What is expected:
Whenever the word "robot" appears in a line of the data below, copy that line.

Supplied data:
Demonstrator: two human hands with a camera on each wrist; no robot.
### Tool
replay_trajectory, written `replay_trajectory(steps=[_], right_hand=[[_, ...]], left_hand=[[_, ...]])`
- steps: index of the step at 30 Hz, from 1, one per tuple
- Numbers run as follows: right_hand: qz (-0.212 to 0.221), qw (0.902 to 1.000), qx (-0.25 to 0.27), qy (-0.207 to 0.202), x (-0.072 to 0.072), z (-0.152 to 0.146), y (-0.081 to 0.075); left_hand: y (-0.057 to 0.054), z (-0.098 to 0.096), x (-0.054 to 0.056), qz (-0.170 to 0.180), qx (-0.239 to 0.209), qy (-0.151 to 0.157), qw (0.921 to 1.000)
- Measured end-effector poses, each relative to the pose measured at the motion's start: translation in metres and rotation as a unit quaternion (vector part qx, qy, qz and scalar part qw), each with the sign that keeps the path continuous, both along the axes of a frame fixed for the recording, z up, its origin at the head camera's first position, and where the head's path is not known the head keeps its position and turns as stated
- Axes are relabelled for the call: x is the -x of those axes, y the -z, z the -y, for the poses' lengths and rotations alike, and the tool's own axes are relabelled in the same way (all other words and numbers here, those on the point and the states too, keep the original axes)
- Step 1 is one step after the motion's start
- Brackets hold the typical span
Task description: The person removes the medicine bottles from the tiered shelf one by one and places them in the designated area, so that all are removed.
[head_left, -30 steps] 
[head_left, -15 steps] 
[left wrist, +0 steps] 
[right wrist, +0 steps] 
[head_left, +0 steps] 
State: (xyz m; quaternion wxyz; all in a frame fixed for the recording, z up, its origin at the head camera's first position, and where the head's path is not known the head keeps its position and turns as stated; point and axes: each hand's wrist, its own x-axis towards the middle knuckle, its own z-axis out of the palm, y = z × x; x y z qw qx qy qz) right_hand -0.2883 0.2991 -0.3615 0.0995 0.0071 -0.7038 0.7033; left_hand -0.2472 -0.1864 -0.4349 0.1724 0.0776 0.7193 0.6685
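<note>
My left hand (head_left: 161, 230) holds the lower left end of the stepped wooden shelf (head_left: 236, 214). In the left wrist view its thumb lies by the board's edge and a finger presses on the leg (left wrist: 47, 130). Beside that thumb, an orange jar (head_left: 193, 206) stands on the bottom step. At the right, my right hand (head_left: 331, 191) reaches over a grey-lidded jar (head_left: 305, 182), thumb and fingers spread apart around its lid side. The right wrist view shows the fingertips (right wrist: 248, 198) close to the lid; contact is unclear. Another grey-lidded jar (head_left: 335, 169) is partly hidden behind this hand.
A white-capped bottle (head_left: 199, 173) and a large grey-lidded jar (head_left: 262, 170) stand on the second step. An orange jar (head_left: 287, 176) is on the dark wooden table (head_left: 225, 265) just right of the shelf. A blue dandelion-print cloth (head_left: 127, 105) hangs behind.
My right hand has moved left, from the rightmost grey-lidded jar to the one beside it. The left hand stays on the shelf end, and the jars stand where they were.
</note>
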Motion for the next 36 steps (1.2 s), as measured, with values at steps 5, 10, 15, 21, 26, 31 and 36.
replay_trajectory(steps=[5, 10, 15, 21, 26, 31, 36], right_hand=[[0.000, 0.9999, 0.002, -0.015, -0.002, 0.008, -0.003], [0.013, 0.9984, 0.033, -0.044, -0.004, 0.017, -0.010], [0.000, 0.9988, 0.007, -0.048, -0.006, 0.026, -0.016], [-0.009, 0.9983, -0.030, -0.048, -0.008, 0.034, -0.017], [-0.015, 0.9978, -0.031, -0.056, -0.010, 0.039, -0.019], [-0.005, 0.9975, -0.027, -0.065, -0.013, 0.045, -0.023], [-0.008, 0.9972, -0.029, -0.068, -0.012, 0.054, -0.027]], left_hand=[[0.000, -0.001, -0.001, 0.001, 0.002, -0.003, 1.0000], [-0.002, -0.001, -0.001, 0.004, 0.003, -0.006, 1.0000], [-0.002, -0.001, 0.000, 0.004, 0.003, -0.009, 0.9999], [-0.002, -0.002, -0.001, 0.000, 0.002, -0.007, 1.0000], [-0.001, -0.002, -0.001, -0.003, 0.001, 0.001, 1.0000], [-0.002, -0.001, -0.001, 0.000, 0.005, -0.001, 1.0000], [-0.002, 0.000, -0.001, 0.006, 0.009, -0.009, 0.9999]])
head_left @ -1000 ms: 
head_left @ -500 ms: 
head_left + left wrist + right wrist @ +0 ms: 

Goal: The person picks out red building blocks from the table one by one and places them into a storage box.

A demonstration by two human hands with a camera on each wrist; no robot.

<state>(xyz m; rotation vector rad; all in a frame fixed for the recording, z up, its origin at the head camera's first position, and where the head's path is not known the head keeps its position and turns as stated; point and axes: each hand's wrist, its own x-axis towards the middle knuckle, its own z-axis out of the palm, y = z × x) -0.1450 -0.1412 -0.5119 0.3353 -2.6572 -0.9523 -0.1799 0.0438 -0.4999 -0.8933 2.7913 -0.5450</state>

Task output:
Demonstrator: two human hands with a camera on each wrist; no robot.
A demonstration by two human hands with a camera on each wrist; no robot.

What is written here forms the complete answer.